A lively working group on software citation is amassing observations and thoughts on the practice over at FORCE11; our colleagues in astronomy are actively investigating software citation standards in a conversation that could serve as a useful precedent in nuclear. Furthermore, the last time I was at TRIUMF, I introduced the GRIFFIN Collaboration to open source software development on GitHub, a practice which they have retained to this day, and which paves the way for stamping our software with DOIs, thanks to the wonderful service provided by Zenodo and GitHub. Therefore, I would like to see DOI minting and citation adopted as a standard practice on GRIFFIN, following an investigation of a sensible format. All the pieces are on the table, and demand for this recognition is mounting; all that’s needed is a largely cost-free willingness to participate.

Open Data

Open data presents perhaps the most challenges for researchers: fearing the scoop, struggling with privacy concerns, making data understandable to third parties. And yet, like open access, there is a well documented citation advantage to publishing data. GRIFFIN is in a good position to address all of the concerns around data raised above:

  • GRIFFIN data is, as a matter of policy, deleted after 5 years - it’s just too big to keep around. If you’re deleting your data, you have certainly forgone all possibility of publishing anything further on it.
  • Like all data in nuclear and particle physics, GRIFFIN data obeys a strict, machine generated standardized format. If this data is released under an open license, I will personally write and distribute an appropriate parser to make sure the data is easily readable by third parties.
  • Metadata needed to make sense of GRIFFIN data, particularly post-sorting, is relatively simple to communicate; beam and target composition, detector geometry and efficiency and trigger state and performance should be enough to understand the sorted data.

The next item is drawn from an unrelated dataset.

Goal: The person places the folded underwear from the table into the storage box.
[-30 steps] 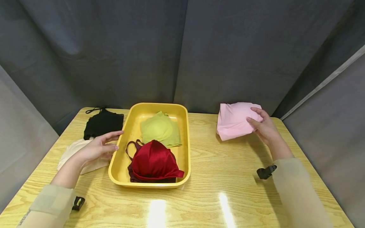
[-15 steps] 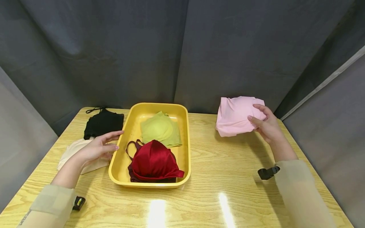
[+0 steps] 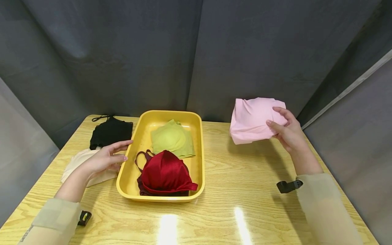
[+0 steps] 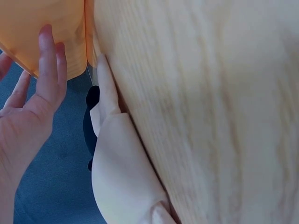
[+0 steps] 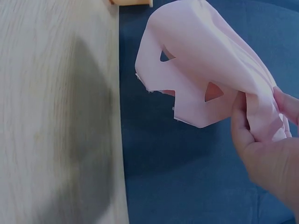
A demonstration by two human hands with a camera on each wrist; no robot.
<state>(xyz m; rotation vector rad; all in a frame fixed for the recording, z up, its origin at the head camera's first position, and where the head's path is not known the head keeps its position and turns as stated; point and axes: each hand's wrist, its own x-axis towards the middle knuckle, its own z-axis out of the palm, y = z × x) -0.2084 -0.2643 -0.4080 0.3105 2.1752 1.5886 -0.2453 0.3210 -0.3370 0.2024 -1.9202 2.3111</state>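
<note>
My right hand [image 3: 291,134] pinches the right side of a folded pink bra [image 3: 254,119], held above the table's back right. From the right wrist view, the pink bra [image 5: 201,56] hangs past the table edge, with small cut-outs along its underside. My left hand [image 3: 102,161] touches the left wall of a yellow tray [image 3: 201,153], its fingers loosely straight along the rim. Inside the tray, a yellow-green bra [image 3: 173,137] lies at the back and a red bra [image 3: 165,172] in front, over a dark maroon piece.
A black garment [image 3: 111,132] with a thin strap lies left of the tray. In front of it is a beige garment [image 3: 105,178], partly covered by my left hand. Grey curtains [image 3: 245,61] close off the back and sides of the wooden table [image 3: 239,180].
My right hand has lifted the pink bra off the table, raising it and tilting it a little. My left hand and the tray stay where they were.
</note>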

What’s more, our colleagues over at the LHC have recently adopted an open data program, releasing data after several years, accompanied by enough software infrastructure and context to make sense of the data - this program can serve as a precedent and a model for GRIFFIN. The only hurdle left then, is the scale of GRIFFIN data, which can be produced at up to 200 TB a week. While it’s not immediately clear how to distribute data at this scale without an unrealistic burden on the lab, one thing we can do today is assign an open license to GRIFFIN data after five years. As it stands, this policy is completely academic; as noted above, the other thing that happens after five years, is GRIFFIN data is deleted to make space on our servers. Nevertheless, baking in a CC-0 (or otherwise) license at this point opens the door to distribution of data by third parties or means not currently available to us, without costing the lab anything in terms of resources or opportunity, and helps position TRIUMF as a leader in open data policy.

Sounds easy, right?

Wrong. I’m sure there will be nuances and speedbumps, and digging into those details is exactly what I was talking about in the introduction to this post; please, let me know your criticisms and ideas on how we can meet the challenges I laid out above in the comments. I’m looking forward to seeing what progress we can make on these fronts at TRIUMF, and to digging deeper into the role of scientific software development - more on that quest later this week, and these initiatives as they evolve.